_Task item_.
Of the lines in the data below, write out exactly those from the one holding "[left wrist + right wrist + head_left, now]" through the one holding "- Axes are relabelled", both included.
━━━ Recorded information
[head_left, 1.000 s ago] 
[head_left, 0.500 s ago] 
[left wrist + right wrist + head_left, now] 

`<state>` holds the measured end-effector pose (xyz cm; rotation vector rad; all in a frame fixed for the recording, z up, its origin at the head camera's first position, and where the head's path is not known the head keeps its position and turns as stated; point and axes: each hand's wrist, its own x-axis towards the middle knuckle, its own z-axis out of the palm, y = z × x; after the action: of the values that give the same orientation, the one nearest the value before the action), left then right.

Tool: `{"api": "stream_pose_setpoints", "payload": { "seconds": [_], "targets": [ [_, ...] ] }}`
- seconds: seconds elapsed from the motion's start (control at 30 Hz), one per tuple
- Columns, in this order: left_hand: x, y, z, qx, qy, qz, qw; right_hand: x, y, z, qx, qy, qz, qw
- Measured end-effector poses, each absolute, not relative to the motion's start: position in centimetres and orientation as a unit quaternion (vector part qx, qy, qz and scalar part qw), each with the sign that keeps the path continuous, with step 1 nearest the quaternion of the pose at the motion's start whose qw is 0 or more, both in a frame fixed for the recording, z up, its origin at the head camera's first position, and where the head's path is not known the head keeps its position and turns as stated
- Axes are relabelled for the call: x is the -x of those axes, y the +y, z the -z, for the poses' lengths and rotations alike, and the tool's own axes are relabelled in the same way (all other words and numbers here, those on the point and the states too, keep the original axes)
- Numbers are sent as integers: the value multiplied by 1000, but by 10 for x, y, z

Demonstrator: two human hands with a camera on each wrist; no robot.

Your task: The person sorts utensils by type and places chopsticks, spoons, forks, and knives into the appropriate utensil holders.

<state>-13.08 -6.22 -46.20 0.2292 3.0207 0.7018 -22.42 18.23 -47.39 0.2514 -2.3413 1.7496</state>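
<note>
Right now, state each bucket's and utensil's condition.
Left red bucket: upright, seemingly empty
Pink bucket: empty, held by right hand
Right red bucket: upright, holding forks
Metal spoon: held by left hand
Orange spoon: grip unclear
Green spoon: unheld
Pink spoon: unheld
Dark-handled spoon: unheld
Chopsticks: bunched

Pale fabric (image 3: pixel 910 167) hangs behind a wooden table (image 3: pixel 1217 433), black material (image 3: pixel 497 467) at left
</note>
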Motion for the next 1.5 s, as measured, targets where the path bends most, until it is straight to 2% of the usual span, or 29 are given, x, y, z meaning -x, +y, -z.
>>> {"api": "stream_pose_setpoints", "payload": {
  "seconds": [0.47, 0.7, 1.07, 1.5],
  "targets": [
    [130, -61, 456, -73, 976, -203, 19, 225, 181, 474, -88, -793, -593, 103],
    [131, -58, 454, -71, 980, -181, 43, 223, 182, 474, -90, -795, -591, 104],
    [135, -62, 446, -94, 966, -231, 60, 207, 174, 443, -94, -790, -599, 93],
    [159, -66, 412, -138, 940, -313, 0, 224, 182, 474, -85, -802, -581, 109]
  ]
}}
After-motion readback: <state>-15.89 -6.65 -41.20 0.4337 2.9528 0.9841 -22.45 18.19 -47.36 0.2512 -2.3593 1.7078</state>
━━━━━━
_Your solution_.
[left wrist + right wrist + head_left, now] 

`<state>` holds the measured end-effector pose (xyz cm; rotation vector rad; all in a frame fixed for the recording, z up, its origin at the head camera's first position, and where the head's path is not known the head keeps its position and turns as stated; point and axes: each hand's wrist, its own x-axis towards the middle knuckle, its own z-axis out of the palm, y = z × x; after the action: of the values that give the same orientation, the one nearest the value before the action), left then right.

Tool: `{"api": "stream_pose_setpoints", "payload": { "seconds": [_], "targets": [ [_, ...] ] }}`
- seconds: seconds elapsed from the motion's start (control at 30 Hz), one per tuple
- Columns, in this order: left_hand: x, y, z, qx, qy, qz, qw; right_hand: x, y, z, qx, qy, qz, qw
- Measured end-effector poses, each absolute, not relative to the motion's start: position in centimetres and orientation as a unit quaternion (vector part qx, qy, qz and scalar part qw), each with the sign that keeps the path continuous, with step 1 nearest the quaternion of the pose at the motion's start whose qw is 0 or more, both in a frame fixed for the recording, z up, its origin at the head camera's first position, and where the head's path is not known the head keeps its position and turns as stated
- Axes are relabelled for the call: x is the -x of those axes, y the +y, z the -z, for the poses' lengths and rotations alike, and the tool's own axes are relabelled in the same way (all other words and numbers here, those on the point and the states too, keep the original axes)

No additional output will be generated.